Guidelines for success.

Front yard.

Did you ever have a crush on a lifeguard? It’s a big theme in books for teenage girls, but it’s a rite of passage I missed somehow. The beach by my aunt and uncle’s beach house (aka one of my favorite places on the planet, see above) doesn’t have the lifeguards in chairs that I always imagined when reading The Baby-Sitters’ Club. Until last year, I had never spent a lot of time at the pool. The only interaction with a lifeguard that I can remember came at the city pool when I was in 4th or 5th grade. I had gone off the diving board and one of the lifeguards approached me and asked me if I could go off again in a few minutes and pretend to be drowning so that one of the newer lifeguards could “save” me. And then I could get $5 of snacks at the snack bar. You know how I love snacks. So I, of course, said yes.

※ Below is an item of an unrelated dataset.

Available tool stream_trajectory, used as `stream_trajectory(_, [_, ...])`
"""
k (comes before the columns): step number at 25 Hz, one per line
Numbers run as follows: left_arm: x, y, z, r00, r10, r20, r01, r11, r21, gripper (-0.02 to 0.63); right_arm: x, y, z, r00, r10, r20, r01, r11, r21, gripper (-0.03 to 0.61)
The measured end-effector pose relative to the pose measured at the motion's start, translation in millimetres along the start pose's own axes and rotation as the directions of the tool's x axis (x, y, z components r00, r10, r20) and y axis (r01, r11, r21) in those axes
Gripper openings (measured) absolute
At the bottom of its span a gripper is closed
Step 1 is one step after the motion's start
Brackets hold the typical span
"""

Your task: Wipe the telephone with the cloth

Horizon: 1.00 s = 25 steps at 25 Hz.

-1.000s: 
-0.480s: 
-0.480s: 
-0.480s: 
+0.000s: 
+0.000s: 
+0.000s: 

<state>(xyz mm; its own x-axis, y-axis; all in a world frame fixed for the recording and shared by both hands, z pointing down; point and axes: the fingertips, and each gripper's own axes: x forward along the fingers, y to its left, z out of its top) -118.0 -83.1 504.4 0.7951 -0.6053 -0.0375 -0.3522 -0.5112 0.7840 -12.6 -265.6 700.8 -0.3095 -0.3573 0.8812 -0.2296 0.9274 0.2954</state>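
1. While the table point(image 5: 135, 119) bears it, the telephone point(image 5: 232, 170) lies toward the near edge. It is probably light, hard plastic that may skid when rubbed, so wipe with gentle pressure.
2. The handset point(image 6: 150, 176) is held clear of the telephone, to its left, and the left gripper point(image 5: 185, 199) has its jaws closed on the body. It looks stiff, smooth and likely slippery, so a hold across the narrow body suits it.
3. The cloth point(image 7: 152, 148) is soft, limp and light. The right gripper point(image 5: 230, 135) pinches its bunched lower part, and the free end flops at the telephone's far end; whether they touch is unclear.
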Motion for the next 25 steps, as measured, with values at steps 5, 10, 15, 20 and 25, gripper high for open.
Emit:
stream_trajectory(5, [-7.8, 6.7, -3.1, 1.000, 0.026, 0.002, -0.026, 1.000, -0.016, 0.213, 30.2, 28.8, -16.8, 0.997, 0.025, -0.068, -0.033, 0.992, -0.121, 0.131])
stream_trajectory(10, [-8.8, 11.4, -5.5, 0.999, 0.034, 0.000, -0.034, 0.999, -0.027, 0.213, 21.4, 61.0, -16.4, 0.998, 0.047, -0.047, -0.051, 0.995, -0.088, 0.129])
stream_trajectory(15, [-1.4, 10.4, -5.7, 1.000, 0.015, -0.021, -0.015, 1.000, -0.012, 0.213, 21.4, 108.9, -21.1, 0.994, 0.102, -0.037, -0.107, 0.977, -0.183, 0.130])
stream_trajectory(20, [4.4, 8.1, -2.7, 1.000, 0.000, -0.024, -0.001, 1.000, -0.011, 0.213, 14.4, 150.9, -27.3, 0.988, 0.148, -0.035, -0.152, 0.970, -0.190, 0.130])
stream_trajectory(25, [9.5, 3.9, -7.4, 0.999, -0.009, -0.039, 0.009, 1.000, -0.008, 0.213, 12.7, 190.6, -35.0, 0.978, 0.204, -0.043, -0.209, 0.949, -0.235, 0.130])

Now that I think about it, I am fairly certain that my terrible terrible swimming skills are the reason that I was asked to pretend to drown. Let’s just say it wasn’t too difficult for me to fake it. (Also, is this actually standard procedure? Do lifeguards generally pay people to pretend to drown?) Sadly, I cannot remember what the snacks that I purchased at the snack bar were. I hope I got nachos.

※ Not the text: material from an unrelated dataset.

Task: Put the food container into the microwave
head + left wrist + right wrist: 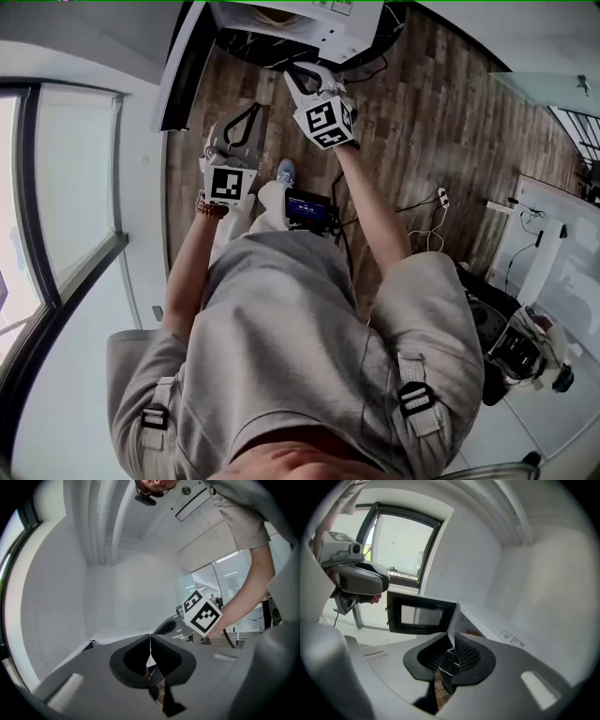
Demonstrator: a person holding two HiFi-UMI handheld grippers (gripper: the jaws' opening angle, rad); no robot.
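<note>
My left gripper point(150, 640) has its jaws pressed together with nothing in them. My right gripper point(451, 641) is shut and empty too. Just past the right one is the white microwave point(461, 619), with its dark door point(421, 616) swung wide open. A little orange bit shows inside, maybe the food container point(474, 633), but it is hard to see. Both grippers hang over a wood floor point(422, 112).

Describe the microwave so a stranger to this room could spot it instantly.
Find the large window. Just below and right of it, in the right gripper view, stands the white microwave. Only it has a dark-windowed door, swung open.
</note>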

Mike and I generally sit under one of the umbrellas by the high dive. There are zones where people sit, you see. The families with small children sit on the other end, by the baby pool and the shallow end. We prefer not to take space down there from people who actually need it. Plus, I enjoy watching the antics on the high dive. I have noticed that the lifeguards, in general, are long-suffering. They have to enforce the rules: swim to the ladder, stay off the rope, only one bounce, no running, no back flips. They have to deal with teenagers who are there without their parents, children who are there with babysitters (who would rather be on the phone and let the lifeguards babysit), and people like me who can’t actually swim and have no business being in the pool.

But I have noticed something else. There are a lot of things that the lifeguards aren’t in charge of that perhaps they should be. Inappropriate things happen at the pool, and there is no one to take care of them. I believe that we should give the lifeguards even more power to regulate these issues, for the good of humanity.

1. “Excessive flirting by the snack bar.” Look, we all remember what it feels like to have a summer crush. But when you can’t keep your hands off each other, well, it’s clear that someone needs to intervene. And Mike says I’m not allowed to. So I need the lifeguards to do something.

2. “Your bathing suit is see-through.” Please don’t buy a white bathing suit. It’s not worth the risk. Please don’t buy your son swimming trunks with white on the top. I have already been embarrassed by that at the pool this year. The little boy would have been embarrassed if he had realized it. Also, please don’t let your daughter wear a bathing suit for three or four years in a row. If it’s getting threadbare, it’s probably going to look bare when she gets it wet.

3. “You have no business wearing that.” I’m looking at you, lady with the side boob hanging out. Also you, fat guy in the Speedo. Actually, let’s just put a ban on Speedos. They make everyone uncomfortable. Since we’re talking about wardrobe choices, young man, please tie your pants. You’re mooning the entire pool every time you get out of the water. And, on a personal level: lady in the baby pool with a toddler and a completely flat stomach, go put on something other than a string bikini. You’re awesome. We all get it.

4. Similarly: “Should you really be eating that?” Our pool has an fantastic snack bar, but everyone around you is aware that, no, you should really not be eating those fries. Have a salad instead. Also, please buy a bathing suit that fits.

5. “Careful there, cougar.” Okay, I think it’s gross to call women cougars. It’s not my favorite term. But when groups of women are loudly and obviously ogling the . . . younger men, well, I don’t want to spoil their fun, but I do think something should be done about it. This is a family pool. (This relates to the ban on Speedos above.)

Other than Christmas, I am most vulnerable to nostalgia in the summer. Perhaps you feel that way, too, remembering long summer days spent outside, sweating it out during fireworks displays, bodysurfing in the ocean. Writing this made me surprisingly nostalgic for those days, especially the ones spent at the pool. In college, I had a friend who spent the summers being a lifeguard, and though our friendship has long since run its course, I miss what college represented to the two of us: all those days and possibilities ahead. Based on her reports at the end of the summer, I think she would have appreciated my suggestions here.

What social situations need to be regulated at your pool?